If you have access to the source code, you can try to recompile it with Graal Native and make it, well, native executable. It will shave off the load times considerably. But if you have a dozen of them, each of them will have their own JRE embedded so you'll waste disk space


If you have assigned a JVM too little memory for the short running task it might be a significant amount of time, but if the amount of memory is set correctly the initial GC setup is a fraction of the time compared to the time spent JIT:ing.

Although you might gain some performance, I guess this "GC" is going to be used mostly by people running financial - or other - low latency analysis/streaming code where it has been common for years to try to tune the JVM to never even attempt to GC - to avoid latency.

The code in these cases are written to reuse most memory, and when the unreclaimable part grows to big, that cluster node stops taking requests - and is then restarted.

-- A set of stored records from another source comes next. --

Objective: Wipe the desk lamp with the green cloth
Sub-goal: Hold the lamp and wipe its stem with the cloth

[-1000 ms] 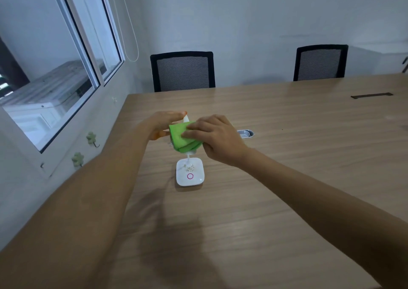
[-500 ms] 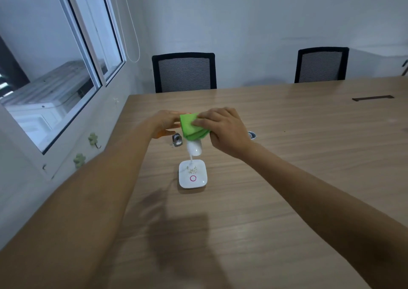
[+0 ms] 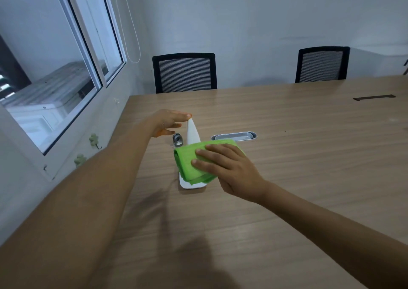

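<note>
A small white desk lamp stands on the wooden table, its slim head pointing up and away from me. My left hand pinches the tip of the lamp head between fingertips. The folded green cloth lies over the lamp's lower part and most of its white square base. My right hand presses flat on the cloth, fingers spread across it. The lamp's neck and button are hidden under the cloth.
A small metal object sits on the table beside the lamp. A silver cable tray is set into the tabletop behind the cloth. Two black mesh chairs stand at the far edge. A window lines the left wall.
My right hand has slid the green cloth down from the lamp head onto the base. The lamp head is now bare, still held at its tip by my left hand.
</note>
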Demonstrator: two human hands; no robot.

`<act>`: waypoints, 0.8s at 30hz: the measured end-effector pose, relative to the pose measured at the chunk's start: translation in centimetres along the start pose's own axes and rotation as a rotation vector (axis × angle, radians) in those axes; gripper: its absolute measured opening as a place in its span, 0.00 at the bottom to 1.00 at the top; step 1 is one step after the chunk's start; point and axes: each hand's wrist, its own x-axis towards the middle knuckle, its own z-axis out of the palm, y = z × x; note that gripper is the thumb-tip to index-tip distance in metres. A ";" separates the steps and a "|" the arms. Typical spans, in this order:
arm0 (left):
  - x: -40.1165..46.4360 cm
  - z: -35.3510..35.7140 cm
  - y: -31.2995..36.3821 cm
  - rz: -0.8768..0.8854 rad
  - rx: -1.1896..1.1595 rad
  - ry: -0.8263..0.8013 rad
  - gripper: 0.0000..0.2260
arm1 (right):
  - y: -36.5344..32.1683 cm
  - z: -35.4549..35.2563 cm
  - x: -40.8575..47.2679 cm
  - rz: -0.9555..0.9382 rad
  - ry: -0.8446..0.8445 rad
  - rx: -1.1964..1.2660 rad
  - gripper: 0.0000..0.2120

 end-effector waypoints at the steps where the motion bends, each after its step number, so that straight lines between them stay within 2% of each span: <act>1: 0.0 0.0 0.0 0.002 -0.001 0.001 0.18 | 0.0 -0.1 -0.2 -0.011 0.037 -0.006 0.22; 3: 0.0 0.1 0.1 0.003 -0.006 0.004 0.18 | 0.4 -0.3 0.1 0.018 0.127 0.000 0.23; 5: -0.1 0.2 0.1 0.002 -0.018 0.018 0.18 | 1.4 -0.1 1.1 0.134 0.176 0.018 0.21; 8: -0.3 0.4 0.1 -0.007 -0.009 0.035 0.19 | 3.0 0.7 3.4 0.350 0.144 0.120 0.25; 11: -0.5 0.6 0.2 -0.003 -0.001 0.040 0.18 | 3.3 1.7 4.7 0.436 0.090 0.244 0.28; 17: -0.2 0.5 0.2 -0.001 0.039 0.040 0.19 | 1.7 2.5 2.2 0.377 0.116 0.281 0.27; 21: -0.2 0.5 0.3 -0.010 0.033 0.039 0.18 | 0.5 2.2 -0.6 0.282 0.240 0.138 0.20; 24: -0.3 0.4 0.4 -0.011 0.048 0.035 0.18 | 0.1 2.5 -2.2 0.280 0.312 0.103 0.20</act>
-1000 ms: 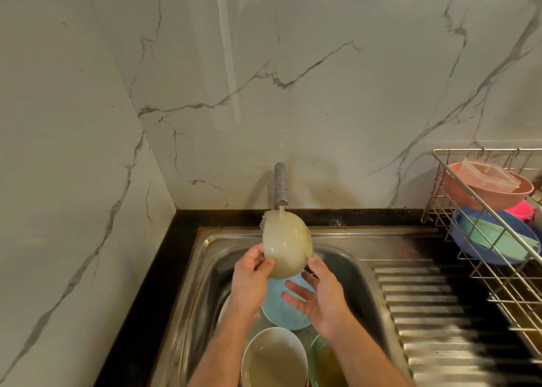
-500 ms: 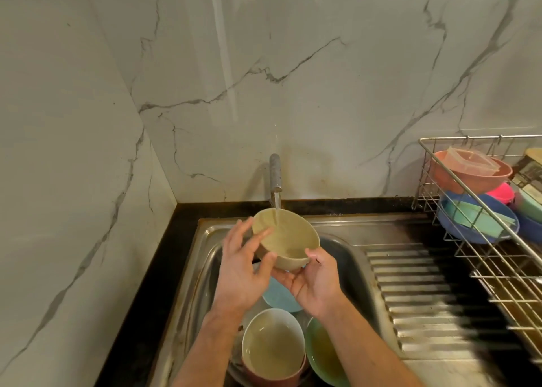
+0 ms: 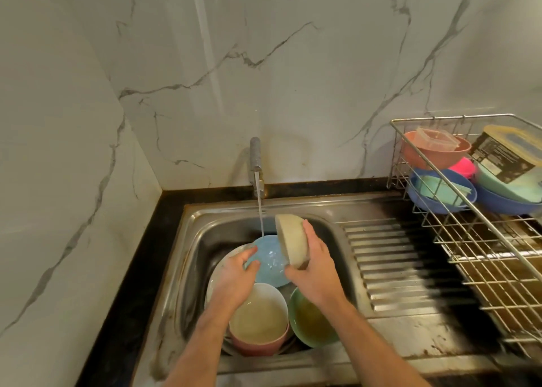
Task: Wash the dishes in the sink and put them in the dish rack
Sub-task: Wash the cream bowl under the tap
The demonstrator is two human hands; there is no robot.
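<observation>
My right hand (image 3: 315,269) grips a beige bowl (image 3: 290,240) tilted on its side over the steel sink (image 3: 293,205), just right of the water stream falling from the tap (image 3: 255,164). My left hand (image 3: 236,275) is off the bowl, fingers loosely bent over a light blue plate (image 3: 268,259) in the basin, holding nothing. In the sink below lie a pink bowl (image 3: 258,319) holding cloudy water and a green bowl (image 3: 311,319). The wire dish rack (image 3: 481,257) stands at the right.
The rack holds a pink bowl with a clear lid (image 3: 434,149), blue bowls (image 3: 440,193), and a yellow-lidded container (image 3: 507,155). A ribbed steel drainboard (image 3: 396,263) lies between sink and rack. Marble walls close in behind and at the left.
The bowl has left the water stream and moved right, tipped on its side. My left hand let go and dropped toward the blue plate; my right hand alone holds the bowl.
</observation>
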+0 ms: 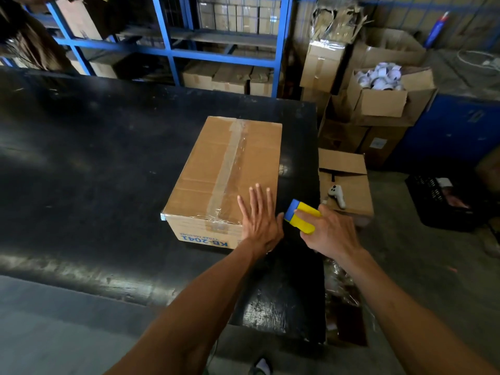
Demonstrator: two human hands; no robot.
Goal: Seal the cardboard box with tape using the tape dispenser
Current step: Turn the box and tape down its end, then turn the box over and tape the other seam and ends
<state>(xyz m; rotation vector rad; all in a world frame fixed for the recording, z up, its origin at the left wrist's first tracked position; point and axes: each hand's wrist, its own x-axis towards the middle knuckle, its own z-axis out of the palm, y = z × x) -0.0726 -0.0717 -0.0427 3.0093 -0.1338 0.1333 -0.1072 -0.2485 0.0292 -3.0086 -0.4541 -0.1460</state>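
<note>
A closed cardboard box (200,169) lies on the black table (94,158), a strip of clear tape (230,163) running along its top seam and down the near face. My left hand (258,220) rests flat, fingers spread, on the box's near right corner. My right hand (331,234) is just right of the box, above the table's right edge, holding a yellow and blue tape dispenser (300,216) whose blue end points toward the box.
An open carton (343,180) with a white controller (336,196) on it stands right of the table. Behind it are stacked cartons, one holding white items (378,77). Blue shelving (167,50) runs along the back. A black crate (441,204) sits on the floor at right.
</note>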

I think the overhead of GC is negligible for many small programs. Claes Redestad @ Oracle gives a good overview here. https://cl4es.github.io/2019/11/20/OpenJDK-Startup-Update.ht...

I would look into GraalVM native images if you want fast startup.

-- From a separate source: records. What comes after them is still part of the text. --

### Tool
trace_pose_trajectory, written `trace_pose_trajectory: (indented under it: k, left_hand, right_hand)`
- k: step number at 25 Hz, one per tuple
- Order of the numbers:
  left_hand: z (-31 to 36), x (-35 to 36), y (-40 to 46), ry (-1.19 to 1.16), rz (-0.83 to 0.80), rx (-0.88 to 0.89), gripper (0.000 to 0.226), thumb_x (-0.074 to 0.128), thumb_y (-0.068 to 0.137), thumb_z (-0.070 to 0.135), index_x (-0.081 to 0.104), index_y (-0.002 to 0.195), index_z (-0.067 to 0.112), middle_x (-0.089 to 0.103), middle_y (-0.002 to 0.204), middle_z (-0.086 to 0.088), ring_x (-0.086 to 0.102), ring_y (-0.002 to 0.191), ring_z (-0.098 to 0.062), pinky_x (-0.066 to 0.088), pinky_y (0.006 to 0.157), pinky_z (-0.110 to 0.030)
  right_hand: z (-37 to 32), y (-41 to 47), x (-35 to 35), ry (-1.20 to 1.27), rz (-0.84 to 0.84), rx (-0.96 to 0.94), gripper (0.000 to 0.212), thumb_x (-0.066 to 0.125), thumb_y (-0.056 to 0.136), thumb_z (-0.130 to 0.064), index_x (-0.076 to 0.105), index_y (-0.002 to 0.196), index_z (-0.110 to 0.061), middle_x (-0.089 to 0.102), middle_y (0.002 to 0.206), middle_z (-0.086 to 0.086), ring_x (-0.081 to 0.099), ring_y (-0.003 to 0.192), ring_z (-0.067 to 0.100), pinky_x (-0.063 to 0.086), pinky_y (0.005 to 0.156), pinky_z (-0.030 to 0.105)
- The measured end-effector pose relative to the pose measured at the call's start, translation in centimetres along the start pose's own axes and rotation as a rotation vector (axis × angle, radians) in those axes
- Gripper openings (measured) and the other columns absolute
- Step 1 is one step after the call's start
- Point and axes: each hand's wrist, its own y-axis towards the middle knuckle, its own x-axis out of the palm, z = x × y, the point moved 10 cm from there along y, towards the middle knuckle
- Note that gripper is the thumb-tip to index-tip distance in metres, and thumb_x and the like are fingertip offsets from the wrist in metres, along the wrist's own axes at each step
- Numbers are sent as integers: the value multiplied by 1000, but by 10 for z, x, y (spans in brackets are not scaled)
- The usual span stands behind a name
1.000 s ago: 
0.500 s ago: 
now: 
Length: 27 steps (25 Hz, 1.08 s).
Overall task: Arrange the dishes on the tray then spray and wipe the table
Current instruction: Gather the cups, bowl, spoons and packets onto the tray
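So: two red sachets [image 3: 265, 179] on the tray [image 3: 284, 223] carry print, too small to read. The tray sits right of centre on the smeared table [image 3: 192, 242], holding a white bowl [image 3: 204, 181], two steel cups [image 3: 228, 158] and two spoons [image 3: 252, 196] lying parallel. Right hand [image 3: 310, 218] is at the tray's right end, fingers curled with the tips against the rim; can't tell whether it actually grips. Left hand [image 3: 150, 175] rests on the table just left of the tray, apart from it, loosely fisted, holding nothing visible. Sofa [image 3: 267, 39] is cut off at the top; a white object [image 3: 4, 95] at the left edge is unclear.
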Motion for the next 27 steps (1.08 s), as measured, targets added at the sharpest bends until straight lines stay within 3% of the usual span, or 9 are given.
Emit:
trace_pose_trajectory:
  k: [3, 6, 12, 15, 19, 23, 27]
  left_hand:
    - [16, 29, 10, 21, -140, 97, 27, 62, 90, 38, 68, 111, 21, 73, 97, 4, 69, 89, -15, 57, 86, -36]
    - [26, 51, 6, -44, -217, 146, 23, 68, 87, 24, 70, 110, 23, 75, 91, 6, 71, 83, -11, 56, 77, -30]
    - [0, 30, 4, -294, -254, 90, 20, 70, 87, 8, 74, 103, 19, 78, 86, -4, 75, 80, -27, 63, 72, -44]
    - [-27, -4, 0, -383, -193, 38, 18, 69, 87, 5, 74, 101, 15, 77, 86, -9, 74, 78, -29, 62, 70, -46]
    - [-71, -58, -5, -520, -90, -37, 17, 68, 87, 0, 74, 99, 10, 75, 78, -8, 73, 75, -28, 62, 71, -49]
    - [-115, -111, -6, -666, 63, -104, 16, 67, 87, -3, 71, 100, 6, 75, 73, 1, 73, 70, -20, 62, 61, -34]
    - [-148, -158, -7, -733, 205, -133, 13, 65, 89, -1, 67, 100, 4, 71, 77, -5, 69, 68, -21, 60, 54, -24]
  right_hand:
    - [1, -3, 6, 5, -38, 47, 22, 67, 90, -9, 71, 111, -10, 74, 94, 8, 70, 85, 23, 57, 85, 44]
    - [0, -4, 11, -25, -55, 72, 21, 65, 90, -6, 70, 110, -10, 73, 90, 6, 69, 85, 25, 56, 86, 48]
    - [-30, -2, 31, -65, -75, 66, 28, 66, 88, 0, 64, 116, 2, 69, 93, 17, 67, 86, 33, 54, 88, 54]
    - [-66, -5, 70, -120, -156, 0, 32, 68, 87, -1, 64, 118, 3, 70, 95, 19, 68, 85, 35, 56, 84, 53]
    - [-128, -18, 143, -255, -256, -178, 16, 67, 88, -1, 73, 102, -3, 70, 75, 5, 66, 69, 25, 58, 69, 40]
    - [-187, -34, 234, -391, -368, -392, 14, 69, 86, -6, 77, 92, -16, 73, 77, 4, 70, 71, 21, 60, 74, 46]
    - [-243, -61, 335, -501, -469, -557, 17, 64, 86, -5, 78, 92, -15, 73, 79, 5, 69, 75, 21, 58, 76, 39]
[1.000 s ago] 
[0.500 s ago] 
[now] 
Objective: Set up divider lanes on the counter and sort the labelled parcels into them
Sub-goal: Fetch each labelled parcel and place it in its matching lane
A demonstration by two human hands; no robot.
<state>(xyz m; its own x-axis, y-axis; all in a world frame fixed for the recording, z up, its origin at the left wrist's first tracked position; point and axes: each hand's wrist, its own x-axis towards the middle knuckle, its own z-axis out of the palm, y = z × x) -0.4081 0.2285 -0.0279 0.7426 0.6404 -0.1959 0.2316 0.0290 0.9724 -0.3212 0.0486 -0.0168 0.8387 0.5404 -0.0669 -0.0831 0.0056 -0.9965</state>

There's some precedent for chopping out the GC for short-lived applications. DMD, the (self-hosting) D compiler, does this, effectively using a push-only stack for the heap, never doing anything akin to freeing memory. [0]

In modern GCs, allocation is already as fast as can be (pointer-bump allocation), so I imagine the only win in chopping out the GC is that you don't need to initialize the GC (it's otherwise roughly equivalent to simply terminating before the GC needs to be invoked).

Perhaps the DMD example isn't quite the same, though, as it's possible its GC has slower allocation than pointer-bump.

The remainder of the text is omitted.